Monday, November 7, 2011

Infolit & teachers

Is it too early to start making New Year's resolutions? I vow (really, this is one I will keep!) to write at least twice a week on this blog. Really. I mean it.

I can't believe I haven't posted anything since March. Although, in my defense, it has been the craziest year of my life - so far, anyway. I was told in January that I, along with many others, were being furloughed from our teaching positions. Although I had suspected it was coming, the reality of sudden unemployment while school districts across the state suddenly decide that they are cutting library positions is a scary thing to face. The spring was spent trying to locate another position, which I was very lucky to obtain. The summer included a Southern road trip and NYC trip that was planned pre-furlough, my last doctoral course, and moving. This fall has been spent trying to get settled in the new job, finally getting unpacked and cramming for my comprehensive exams. And now I'm trying to get back into professional social networking tools that have been neglected.

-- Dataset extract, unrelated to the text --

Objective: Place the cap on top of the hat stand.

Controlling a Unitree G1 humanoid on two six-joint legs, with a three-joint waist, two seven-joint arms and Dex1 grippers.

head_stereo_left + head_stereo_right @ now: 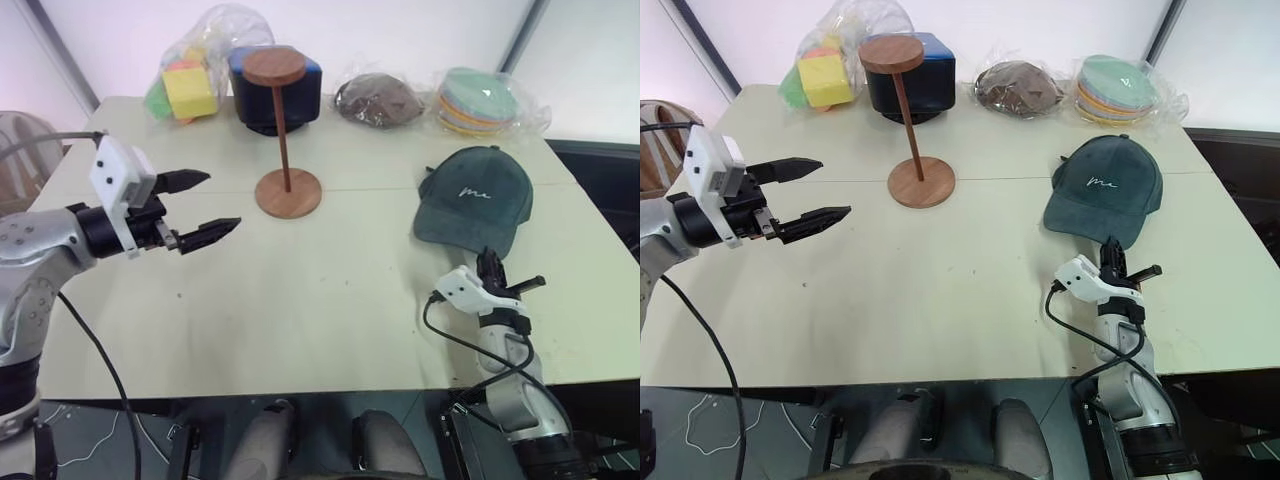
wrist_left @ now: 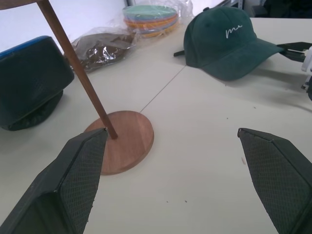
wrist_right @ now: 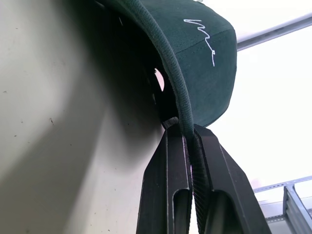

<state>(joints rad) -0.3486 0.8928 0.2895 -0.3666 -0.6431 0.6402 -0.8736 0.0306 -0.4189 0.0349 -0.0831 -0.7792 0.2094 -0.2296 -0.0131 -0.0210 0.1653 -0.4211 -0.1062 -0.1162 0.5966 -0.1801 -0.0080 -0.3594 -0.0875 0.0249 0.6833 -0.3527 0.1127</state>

This fall I had the opportunity to begin teaching a Web-based Information Literacy graduate course which got me thinking about how little info lit is stressed in teacher preparation programs. As a librarian, I was overjoyed at the thought of getting my hands on classroom teachers and indoctrinating them with pro-web evaluation, anti-wikipedia research strategies. But at the same time, I thought it was sad that these concepts were first introduced to some teachers in graduate school. I have a feeling that if you ask any educational professional that he will emphatically reply that 'Yes! These skills are critical and must be taught!'. But does he incorporate them into his coursework? Hopefully, but I have an unsettling feeling that such steps go the way of the 'we are all teachers of reading and writing' mantra - outwardly 'YES!' while inwardly hoping someone else will take care of it. I only had three students in this course, but based on the responses they learned a lot of practical information about information literacy, web evaluation, social networking, filtering and censorship, search marketing and networking policies that will filter down into their classrooms and, even better, into faculty room discussions.